The Grey

The Grey

A Story by Tonguetattered
"

Portion of one of the beginning chapters seeking some initial feedback upon

"

Surrender.

Her eyes opened with the patience of death. Liquid grey fog received her like a broken army spilling under a rising portcullis, illuminating a coastline shameful of its drab attire. Jagged brown cliffs descended into frothing steel-blue brinewater, inexhaustible in their rhythmic strife. The plight of elements. The dirge of tides.

Sorrow.

She slid from her gilded wool saddle with the weight of silk. A breath escaped her, seasoning the petrichor with her sullen beauty. Droplets of rain left by a faded storm fell in unison from her velvet robe. Water shattered upon terra. The strife of opposites. Gravity’s destructive guise.

Her child, mewling in consternation from the absence of his mother’s gossamer silhouette, was wrapped tightly in wool, bryle cloth, and a soft leather swaddle behind her perch. She removed the ties holding her treasure secure and drew the infant to her breast. Their hearts called to each other and harmonized. Together they fashioned one void within the mists.

Her stallion brayed with valiancy born from thousands of years of royal breeding. Its companions, fourteen other steeds of equally impressive resolve, guffed in reply as though conducting roll call. They bore men draped with war wisdom and life-absolving oaths, the woman’s blood debtors and vanguard. Men whose identities have already died, they rode eight before and six behind, holding still now as their queen, without utterance, had ceased their journey home. They had all immediately come to halt, their minds never wandered beyond attentiveness. Nary a mote went unnoticed before their sentinelled eyes.

One of the leading men dismounted as a shadow of his liege. His eyes predicted her path and surveyed it, allowing his intuition opportunity for alarm. The forest stood back from the cliffs edge as though the sea had taken a bite from it. Shadows amongst the formations of alder, blanchwood, and aspen were quickly sifted with attention. The sounds of insects and birds were inventoried for disturbance, the fog for deepening grey. Feline instinct remained astute, yet docile. The fields of war laid a horizon away, yet danger wages a boundless conflict of ambush and surprise.

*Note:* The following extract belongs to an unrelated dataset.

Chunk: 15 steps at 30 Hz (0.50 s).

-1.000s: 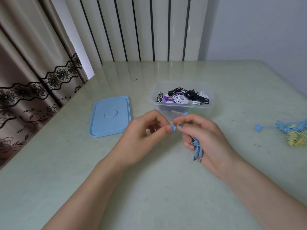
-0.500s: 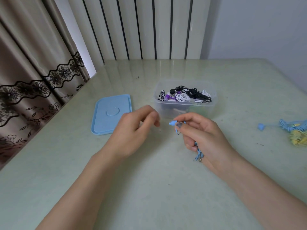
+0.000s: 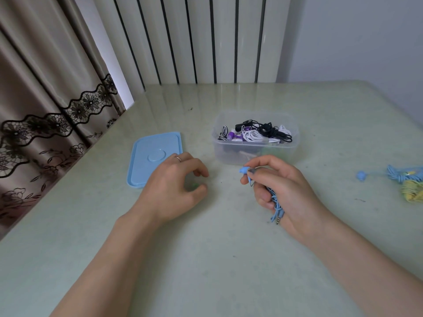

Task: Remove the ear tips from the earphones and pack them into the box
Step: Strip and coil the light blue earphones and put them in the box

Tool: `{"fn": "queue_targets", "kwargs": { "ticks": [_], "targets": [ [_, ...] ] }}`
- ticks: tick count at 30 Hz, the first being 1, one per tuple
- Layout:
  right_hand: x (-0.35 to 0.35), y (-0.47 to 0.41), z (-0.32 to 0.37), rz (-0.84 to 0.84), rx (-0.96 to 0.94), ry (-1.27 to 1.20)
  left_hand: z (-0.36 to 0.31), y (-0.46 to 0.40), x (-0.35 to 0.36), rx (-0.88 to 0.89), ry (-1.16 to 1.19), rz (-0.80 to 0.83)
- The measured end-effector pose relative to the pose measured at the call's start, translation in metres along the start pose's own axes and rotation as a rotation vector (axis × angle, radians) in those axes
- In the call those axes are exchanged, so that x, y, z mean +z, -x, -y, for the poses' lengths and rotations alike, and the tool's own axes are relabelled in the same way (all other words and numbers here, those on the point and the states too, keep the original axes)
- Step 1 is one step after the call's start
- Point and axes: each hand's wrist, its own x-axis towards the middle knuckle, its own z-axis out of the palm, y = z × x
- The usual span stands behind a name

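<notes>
My right hand (image 3: 286, 191) grips a bundled blue earphone cable (image 3: 275, 202) and pinches its blue earbud (image 3: 244, 170) between thumb and forefinger, just in front of the box. My left hand (image 3: 171, 186) hovers low over the table, to the left of my right hand and apart from it. Its fingers are curled, and a small greenish ear tip (image 3: 195, 185) shows between thumb and fingertips. The clear plastic box (image 3: 256, 152) behind my hands holds several coiled earphones in black, white and purple.
The box's blue lid (image 3: 148, 156) lies flat to the left of the box, its near corner under my left hand. More blue earphones (image 3: 398, 176) and a yellow set (image 3: 412, 191) lie at the table's right edge. A curtain hangs at the left.
My hands, which met at the earbud, have come apart. My left hand moved left and down towards the table; my right hand stayed put with the earphones.
</notes>
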Motion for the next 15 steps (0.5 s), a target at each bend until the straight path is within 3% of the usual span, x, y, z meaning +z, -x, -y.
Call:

The soldier’s destrier pivoted a quarter-turn away, the product of perfect training, readying the stirrup for urgent use. The beast’s haze colored caparison, fashioned by the steelweavers of Achalaed, brandished the same integrity, every stitch meticulously placed, every metal thread carefully positioned by a master’s hand. The image of the mother bear rearing before a battered shield was squarely center, the artistry refined. Perfection was the backbone of the Achalaedians, and it found its greatest embodiments within the accoutrements of war.

Shame.

Aenani nul’Ikyriel, Queen of the Warriors of Achalaed and sealed by marriage to a lineage spanning over three dreams, kissed her child upon his forehead and smiled. He was the opus of her happiness and sole product of her loins, having been born under a night sky shedding stars in the center of a sea of thirsty steel and screaming men. This tiny soul is the greatest gift her husband has delivered unto her. He is the blessing of her womb meant to emblazon the spirit of the Warrior Mother, as the prophesied Akeil nul’Ikyrien. The Blood of Secrets. The Formless Tempest. The Battleborn.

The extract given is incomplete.